ASSIGNMENT
Every line below should be set down exactly as it appears.

GIVEN DATA
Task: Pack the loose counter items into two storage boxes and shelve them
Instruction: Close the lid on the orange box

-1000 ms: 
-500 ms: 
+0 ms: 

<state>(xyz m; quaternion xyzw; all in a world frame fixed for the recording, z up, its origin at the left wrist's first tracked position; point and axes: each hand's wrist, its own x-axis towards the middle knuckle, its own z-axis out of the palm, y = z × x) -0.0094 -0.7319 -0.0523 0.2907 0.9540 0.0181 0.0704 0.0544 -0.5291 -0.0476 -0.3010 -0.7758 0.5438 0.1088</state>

YOUR SOLUTION
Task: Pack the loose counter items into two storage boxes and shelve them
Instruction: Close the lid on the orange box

-1000 ms: 
-500 ms: 
+0 ms: 

<state>(xyz m; quaternion xyzw; all in a world frame fixed for the recording, z up, its origin at the left wrist's first tracked position; point and axes: each hand's wrist, its own x-axis towards the middle knuckle, its own z-axis out of the palm, y = z × x) -0.0094 -0.7319 -0.0523 0.2907 0.9540 0.0181 0.0704 0.0544 -0.5291 -0.0476 -0.3010 -0.7758 0.5438 0.1088</state>

This answer has no further content.